Every entry must come back exactly as it was given.
──────── Data excerpts
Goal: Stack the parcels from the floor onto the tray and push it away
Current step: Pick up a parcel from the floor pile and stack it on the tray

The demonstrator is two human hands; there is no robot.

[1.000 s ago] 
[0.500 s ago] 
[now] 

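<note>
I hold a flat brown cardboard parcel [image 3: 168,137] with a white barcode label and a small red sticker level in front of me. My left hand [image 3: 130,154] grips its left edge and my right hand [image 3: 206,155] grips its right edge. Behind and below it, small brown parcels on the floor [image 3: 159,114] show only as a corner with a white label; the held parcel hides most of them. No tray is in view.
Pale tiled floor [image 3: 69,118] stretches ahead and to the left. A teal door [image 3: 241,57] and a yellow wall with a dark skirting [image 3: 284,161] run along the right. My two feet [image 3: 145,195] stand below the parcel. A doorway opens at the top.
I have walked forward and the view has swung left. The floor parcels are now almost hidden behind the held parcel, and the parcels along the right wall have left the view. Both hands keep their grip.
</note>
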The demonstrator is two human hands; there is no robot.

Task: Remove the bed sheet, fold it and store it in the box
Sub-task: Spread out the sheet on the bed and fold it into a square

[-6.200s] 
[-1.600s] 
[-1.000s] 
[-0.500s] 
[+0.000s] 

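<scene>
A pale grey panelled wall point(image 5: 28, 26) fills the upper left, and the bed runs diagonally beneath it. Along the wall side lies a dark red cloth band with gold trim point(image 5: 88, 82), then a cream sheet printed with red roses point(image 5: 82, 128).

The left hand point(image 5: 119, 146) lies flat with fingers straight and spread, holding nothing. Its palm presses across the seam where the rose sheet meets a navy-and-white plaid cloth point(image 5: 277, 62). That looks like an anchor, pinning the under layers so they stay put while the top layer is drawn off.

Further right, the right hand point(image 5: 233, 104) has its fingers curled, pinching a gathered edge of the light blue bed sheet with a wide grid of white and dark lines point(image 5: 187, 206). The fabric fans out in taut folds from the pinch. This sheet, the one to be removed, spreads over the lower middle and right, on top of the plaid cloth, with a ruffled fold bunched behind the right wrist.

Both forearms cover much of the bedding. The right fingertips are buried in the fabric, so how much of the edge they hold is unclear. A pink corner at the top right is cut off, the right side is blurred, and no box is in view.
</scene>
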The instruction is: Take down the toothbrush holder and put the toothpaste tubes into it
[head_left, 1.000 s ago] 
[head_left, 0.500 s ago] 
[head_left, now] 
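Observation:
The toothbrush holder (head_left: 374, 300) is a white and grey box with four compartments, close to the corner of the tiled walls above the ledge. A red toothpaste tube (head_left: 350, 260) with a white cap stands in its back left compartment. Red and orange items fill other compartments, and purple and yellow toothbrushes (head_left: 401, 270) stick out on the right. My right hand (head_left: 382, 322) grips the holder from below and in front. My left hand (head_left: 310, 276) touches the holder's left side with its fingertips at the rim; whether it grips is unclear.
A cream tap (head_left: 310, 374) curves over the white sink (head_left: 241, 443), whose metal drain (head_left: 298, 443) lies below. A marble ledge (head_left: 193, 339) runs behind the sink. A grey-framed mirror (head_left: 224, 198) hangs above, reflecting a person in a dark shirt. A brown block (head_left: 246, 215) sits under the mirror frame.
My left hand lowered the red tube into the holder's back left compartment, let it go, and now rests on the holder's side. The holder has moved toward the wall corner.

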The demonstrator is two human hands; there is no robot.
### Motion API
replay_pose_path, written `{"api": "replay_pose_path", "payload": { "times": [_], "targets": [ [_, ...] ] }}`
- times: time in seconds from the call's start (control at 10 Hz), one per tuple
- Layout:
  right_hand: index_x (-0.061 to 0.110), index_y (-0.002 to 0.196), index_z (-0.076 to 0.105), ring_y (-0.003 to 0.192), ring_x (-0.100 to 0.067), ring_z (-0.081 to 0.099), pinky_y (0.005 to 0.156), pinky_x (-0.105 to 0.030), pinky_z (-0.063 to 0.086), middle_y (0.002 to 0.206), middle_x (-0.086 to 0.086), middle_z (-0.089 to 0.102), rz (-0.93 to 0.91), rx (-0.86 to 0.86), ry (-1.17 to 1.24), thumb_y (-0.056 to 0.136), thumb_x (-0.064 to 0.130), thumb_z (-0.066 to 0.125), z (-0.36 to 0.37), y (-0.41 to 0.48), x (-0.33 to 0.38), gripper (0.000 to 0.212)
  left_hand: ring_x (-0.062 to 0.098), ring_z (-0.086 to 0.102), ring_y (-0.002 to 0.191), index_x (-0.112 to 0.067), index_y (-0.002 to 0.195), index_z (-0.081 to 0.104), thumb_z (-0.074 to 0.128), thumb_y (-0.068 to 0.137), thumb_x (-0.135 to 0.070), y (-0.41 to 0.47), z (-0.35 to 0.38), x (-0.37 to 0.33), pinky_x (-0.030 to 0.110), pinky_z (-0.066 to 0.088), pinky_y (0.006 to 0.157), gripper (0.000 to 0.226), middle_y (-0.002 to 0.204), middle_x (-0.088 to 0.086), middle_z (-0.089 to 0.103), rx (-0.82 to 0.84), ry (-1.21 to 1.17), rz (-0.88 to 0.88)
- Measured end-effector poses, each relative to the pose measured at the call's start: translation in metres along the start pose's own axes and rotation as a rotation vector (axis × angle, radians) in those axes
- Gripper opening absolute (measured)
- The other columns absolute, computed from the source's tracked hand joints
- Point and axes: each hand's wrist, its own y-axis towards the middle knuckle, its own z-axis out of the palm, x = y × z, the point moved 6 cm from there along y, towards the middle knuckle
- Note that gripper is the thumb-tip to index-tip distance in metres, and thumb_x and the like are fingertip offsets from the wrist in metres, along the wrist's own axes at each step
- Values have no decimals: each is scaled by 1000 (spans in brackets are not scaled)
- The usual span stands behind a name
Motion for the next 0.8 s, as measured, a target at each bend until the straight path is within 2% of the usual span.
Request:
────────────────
**Output for this task:**
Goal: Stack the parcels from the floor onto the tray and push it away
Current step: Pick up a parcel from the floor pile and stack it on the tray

The demonstrator is two human hands; there is no robot.

[1.000 s ago] 
[0.500 s ago] 
[now] 

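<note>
I hold a flat brown cardboard parcel [image 3: 168,137] with a white barcode label and a small red sticker level in front of me. My left hand [image 3: 130,154] grips its left edge and my right hand [image 3: 206,155] grips its right edge. Behind and below it, small brown parcels on the floor [image 3: 159,114] show only as a corner with a white label; the held parcel hides most of them. No tray is in view.
Pale tiled floor [image 3: 69,118] stretches ahead and to the left. A teal door [image 3: 241,57] and a yellow wall with a dark skirting [image 3: 284,161] run along the right. My two feet [image 3: 145,195] stand below the parcel. A doorway opens at the top.
I have walked forward and the view has swung left. The floor parcels are now almost hidden behind the held parcel, and the parcels along the right wall have left the view. Both hands keep their grip.
</note>
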The demonstrator is two human hands; there is no robot.

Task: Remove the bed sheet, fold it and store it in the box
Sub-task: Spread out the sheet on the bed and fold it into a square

[-6.200s] 
[-1.600s] 
[-1.000s] 
[-0.500s] 
[+0.000s] 

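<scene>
A pale grey panelled wall point(image 5: 28, 26) fills the upper left, and the bed runs diagonally beneath it. Along the wall side lies a dark red cloth band with gold trim point(image 5: 88, 82), then a cream sheet printed with red roses point(image 5: 82, 128).

The left hand point(image 5: 119, 146) lies flat with fingers straight and spread, holding nothing. Its palm presses across the seam where the rose sheet meets a navy-and-white plaid cloth point(image 5: 277, 62). That looks like an anchor, pinning the under layers so they stay put while the top layer is drawn off.

Further right, the right hand point(image 5: 233, 104) has its fingers curled, pinching a gathered edge of the light blue bed sheet with a wide grid of white and dark lines point(image 5: 187, 206). The fabric fans out in taut folds from the pinch. This sheet, the one to be removed, spreads over the lower middle and right, on top of the plaid cloth, with a ruffled fold bunched behind the right wrist.

Both forearms cover much of the bedding. The right fingertips are buried in the fabric, so how much of the edge they hold is unclear. A pink corner at the top right is cut off, the right side is blurred, and no box is in view.
</scene>
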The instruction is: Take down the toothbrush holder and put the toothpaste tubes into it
[head_left, 1.000 s ago] 
[head_left, 0.500 s ago] 
[head_left, now] 
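Observation:
The toothbrush holder (head_left: 374, 300) is a white and grey box with four compartments, close to the corner of the tiled walls above the ledge. A red toothpaste tube (head_left: 350, 260) with a white cap stands in its back left compartment. Red and orange items fill other compartments, and purple and yellow toothbrushes (head_left: 401, 270) stick out on the right. My right hand (head_left: 382, 322) grips the holder from below and in front. My left hand (head_left: 310, 276) touches the holder's left side with its fingertips at the rim; whether it grips is unclear.
A cream tap (head_left: 310, 374) curves over the white sink (head_left: 241, 443), whose metal drain (head_left: 298, 443) lies below. A marble ledge (head_left: 193, 339) runs behind the sink. A grey-framed mirror (head_left: 224, 198) hangs above, reflecting a person in a dark shirt. A brown block (head_left: 246, 215) sits under the mirror frame.
My left hand lowered the red tube into the holder's back left compartment, let it go, and now rests on the holder's side. The holder has moved toward the wall corner.
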
The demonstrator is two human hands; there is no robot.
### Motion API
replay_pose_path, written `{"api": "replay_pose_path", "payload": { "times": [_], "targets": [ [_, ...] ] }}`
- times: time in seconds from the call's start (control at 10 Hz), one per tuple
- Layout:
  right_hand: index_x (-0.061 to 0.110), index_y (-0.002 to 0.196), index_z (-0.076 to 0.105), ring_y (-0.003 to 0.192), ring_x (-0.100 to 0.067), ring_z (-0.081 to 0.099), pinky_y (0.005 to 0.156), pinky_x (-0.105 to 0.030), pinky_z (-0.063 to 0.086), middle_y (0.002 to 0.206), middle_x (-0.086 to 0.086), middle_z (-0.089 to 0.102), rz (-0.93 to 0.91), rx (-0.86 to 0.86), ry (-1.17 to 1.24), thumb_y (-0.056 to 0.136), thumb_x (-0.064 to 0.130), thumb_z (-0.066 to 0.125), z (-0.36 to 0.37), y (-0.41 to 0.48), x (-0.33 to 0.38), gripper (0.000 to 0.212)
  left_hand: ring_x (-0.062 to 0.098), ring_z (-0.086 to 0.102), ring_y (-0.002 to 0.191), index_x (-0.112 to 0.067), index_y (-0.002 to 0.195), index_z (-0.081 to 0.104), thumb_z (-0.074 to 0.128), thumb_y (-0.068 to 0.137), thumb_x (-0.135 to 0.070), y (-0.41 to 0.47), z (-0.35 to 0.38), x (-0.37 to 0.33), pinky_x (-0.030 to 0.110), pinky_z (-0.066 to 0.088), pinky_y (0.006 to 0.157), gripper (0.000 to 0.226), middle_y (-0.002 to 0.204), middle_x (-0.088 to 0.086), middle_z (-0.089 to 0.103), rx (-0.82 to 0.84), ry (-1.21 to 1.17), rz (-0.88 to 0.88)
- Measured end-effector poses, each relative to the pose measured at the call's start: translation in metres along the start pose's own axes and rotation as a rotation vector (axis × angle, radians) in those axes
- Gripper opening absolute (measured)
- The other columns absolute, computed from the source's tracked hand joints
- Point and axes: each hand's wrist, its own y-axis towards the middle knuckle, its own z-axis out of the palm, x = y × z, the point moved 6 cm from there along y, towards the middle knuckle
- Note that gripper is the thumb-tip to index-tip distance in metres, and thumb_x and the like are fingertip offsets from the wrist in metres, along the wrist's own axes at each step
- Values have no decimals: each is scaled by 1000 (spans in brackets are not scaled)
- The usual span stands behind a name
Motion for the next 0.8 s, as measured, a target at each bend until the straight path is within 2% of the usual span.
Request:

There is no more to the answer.